Work required.
Starting with the opening line of the material, restate every line word for word, and end on the line containing "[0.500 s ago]".

Information provided.
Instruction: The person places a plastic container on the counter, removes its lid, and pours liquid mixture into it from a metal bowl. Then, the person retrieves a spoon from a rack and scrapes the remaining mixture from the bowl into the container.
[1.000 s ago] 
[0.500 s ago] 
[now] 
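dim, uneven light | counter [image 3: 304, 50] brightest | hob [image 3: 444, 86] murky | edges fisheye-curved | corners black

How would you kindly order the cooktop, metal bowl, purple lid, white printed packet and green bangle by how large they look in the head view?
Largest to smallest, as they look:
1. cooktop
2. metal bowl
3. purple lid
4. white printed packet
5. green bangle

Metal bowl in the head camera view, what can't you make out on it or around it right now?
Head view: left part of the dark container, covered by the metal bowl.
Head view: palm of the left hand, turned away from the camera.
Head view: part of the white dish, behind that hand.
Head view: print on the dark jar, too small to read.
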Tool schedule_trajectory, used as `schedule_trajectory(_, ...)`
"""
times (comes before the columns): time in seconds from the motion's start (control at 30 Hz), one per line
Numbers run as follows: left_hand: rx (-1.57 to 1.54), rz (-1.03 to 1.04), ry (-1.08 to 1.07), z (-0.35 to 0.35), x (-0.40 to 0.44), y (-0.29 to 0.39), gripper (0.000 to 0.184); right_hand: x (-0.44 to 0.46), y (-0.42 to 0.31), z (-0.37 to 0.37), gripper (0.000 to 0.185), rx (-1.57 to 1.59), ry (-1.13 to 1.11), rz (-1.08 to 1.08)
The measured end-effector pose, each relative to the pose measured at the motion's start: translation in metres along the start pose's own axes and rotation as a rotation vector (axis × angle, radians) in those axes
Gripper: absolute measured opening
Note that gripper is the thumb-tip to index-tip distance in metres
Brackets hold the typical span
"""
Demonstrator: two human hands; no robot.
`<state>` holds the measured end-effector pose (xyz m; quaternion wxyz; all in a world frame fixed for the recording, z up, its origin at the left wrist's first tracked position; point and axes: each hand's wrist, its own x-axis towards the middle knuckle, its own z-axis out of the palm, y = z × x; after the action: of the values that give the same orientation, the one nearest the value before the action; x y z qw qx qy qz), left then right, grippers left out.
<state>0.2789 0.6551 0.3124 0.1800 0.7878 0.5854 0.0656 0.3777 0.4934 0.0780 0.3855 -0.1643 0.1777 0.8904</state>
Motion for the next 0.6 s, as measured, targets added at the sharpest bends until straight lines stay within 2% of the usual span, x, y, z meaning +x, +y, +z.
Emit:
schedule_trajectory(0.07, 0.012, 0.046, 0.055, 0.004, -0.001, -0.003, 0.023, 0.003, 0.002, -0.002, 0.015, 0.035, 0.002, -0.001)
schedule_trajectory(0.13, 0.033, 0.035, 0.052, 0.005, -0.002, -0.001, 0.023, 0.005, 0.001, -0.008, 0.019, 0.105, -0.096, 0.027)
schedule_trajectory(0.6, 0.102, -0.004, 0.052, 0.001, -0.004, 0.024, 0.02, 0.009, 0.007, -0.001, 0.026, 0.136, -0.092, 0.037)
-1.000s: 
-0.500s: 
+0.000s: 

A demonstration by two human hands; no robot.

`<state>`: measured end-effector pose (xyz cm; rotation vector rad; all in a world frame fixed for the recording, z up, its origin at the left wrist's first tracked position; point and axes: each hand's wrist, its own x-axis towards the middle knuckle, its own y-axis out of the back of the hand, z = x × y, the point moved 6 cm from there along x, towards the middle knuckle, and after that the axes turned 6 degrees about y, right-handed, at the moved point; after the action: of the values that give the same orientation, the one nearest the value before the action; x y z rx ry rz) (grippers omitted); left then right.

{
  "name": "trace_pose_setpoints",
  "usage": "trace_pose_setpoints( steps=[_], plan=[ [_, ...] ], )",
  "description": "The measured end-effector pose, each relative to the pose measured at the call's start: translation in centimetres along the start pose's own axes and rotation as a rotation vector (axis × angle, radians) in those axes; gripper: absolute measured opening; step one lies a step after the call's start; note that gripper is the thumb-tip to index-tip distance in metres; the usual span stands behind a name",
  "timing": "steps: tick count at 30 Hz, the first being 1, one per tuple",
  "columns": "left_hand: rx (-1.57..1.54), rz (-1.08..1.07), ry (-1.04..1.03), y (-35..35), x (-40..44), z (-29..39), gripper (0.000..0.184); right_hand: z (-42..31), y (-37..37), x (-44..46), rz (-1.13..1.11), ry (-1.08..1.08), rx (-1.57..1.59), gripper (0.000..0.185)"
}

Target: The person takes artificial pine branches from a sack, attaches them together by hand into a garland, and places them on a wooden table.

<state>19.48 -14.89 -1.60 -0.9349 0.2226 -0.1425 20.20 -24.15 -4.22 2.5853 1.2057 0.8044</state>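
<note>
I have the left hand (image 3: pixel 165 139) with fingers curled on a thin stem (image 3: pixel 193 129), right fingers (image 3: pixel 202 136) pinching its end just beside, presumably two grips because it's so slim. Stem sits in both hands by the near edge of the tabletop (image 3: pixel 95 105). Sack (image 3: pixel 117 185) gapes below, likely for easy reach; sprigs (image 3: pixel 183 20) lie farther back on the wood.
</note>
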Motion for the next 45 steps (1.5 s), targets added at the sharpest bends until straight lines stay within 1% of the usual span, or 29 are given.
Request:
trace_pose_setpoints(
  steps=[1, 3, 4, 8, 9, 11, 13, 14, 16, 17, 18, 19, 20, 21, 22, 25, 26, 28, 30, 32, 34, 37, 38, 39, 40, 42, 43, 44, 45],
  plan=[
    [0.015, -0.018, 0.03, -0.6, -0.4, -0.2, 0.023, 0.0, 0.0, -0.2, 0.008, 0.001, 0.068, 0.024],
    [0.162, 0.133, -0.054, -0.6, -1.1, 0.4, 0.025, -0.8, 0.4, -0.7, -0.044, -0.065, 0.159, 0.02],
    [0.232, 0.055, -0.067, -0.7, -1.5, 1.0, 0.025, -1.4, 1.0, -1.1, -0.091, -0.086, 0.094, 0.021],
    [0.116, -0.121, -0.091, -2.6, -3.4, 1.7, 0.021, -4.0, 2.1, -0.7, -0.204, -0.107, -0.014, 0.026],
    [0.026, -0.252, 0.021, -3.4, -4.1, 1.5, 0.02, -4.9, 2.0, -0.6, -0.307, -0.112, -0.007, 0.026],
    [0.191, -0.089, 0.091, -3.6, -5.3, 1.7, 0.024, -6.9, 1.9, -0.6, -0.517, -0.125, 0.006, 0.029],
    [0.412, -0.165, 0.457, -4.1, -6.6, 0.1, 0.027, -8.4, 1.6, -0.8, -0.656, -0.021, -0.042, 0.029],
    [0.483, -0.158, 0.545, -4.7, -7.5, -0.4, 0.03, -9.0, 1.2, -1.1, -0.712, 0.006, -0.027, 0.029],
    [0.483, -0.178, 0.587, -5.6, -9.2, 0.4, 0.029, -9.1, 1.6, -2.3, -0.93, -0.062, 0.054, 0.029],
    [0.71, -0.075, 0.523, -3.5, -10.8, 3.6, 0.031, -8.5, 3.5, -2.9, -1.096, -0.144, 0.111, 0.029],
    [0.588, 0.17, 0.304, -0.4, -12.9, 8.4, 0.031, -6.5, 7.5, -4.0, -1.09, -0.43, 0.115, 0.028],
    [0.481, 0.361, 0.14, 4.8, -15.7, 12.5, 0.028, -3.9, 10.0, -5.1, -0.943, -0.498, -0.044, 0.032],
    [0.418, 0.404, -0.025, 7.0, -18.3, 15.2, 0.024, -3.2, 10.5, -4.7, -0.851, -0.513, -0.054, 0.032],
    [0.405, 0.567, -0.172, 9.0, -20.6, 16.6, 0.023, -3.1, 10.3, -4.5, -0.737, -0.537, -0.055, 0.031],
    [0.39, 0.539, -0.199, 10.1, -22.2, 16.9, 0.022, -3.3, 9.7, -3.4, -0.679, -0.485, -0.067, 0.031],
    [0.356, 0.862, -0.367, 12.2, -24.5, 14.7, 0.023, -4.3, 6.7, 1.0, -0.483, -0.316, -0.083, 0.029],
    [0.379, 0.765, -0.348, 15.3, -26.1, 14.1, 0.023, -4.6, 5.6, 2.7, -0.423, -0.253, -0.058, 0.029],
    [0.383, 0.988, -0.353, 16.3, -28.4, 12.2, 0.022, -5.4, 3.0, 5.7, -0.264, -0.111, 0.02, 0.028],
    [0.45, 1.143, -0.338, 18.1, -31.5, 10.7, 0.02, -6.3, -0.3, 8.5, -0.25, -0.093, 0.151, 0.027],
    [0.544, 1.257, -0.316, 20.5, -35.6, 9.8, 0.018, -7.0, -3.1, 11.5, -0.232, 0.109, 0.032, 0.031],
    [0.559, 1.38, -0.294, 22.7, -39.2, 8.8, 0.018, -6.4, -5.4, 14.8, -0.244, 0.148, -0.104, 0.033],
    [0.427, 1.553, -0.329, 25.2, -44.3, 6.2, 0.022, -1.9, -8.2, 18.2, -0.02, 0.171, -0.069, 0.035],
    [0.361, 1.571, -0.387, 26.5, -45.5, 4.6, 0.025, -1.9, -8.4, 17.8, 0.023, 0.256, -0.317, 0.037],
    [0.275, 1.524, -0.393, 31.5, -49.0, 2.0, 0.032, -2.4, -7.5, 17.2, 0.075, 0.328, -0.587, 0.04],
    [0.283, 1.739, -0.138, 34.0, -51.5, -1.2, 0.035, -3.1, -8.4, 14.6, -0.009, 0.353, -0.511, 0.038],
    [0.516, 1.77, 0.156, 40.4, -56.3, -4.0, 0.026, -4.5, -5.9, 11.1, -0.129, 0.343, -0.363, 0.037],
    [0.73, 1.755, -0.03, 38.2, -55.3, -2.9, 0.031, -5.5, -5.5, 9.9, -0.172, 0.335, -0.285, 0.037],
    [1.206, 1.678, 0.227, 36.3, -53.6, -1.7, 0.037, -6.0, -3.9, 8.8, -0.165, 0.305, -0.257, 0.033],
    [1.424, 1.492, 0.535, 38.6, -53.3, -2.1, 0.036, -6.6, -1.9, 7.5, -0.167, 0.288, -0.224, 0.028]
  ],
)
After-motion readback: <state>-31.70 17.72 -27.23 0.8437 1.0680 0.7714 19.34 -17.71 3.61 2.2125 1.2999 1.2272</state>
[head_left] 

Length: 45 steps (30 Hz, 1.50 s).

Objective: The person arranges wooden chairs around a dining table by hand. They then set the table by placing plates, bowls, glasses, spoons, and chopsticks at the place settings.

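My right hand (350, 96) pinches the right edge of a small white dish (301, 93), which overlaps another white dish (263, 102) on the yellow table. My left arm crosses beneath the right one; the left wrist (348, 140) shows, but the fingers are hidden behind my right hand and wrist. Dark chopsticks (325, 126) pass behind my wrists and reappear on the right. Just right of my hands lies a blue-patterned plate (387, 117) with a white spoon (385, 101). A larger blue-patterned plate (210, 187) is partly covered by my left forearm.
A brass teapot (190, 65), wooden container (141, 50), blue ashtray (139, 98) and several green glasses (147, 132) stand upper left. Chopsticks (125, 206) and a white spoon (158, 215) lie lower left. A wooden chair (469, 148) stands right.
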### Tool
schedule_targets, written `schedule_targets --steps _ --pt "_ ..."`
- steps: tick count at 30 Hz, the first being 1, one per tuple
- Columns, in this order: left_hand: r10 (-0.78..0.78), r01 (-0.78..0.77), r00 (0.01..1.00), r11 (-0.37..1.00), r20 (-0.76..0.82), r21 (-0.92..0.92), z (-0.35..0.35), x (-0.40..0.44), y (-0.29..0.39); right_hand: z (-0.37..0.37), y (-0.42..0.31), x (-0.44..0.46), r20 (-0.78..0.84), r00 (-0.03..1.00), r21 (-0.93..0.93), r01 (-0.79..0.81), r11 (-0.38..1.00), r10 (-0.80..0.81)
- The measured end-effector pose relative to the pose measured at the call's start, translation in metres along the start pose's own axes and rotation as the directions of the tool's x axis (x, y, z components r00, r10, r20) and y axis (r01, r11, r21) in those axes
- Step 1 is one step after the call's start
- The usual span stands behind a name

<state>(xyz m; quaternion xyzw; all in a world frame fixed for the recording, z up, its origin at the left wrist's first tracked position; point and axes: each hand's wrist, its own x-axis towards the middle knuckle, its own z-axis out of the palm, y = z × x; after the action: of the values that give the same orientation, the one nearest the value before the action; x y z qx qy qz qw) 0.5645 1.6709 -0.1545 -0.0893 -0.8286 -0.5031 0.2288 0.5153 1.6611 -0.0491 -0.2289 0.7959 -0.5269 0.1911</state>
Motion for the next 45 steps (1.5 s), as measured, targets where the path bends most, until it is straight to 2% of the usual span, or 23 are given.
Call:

Expected output.
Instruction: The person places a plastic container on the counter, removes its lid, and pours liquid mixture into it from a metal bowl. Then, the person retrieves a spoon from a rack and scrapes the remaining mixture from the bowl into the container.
[1.000 s ago] 
[0.500 s ago] 

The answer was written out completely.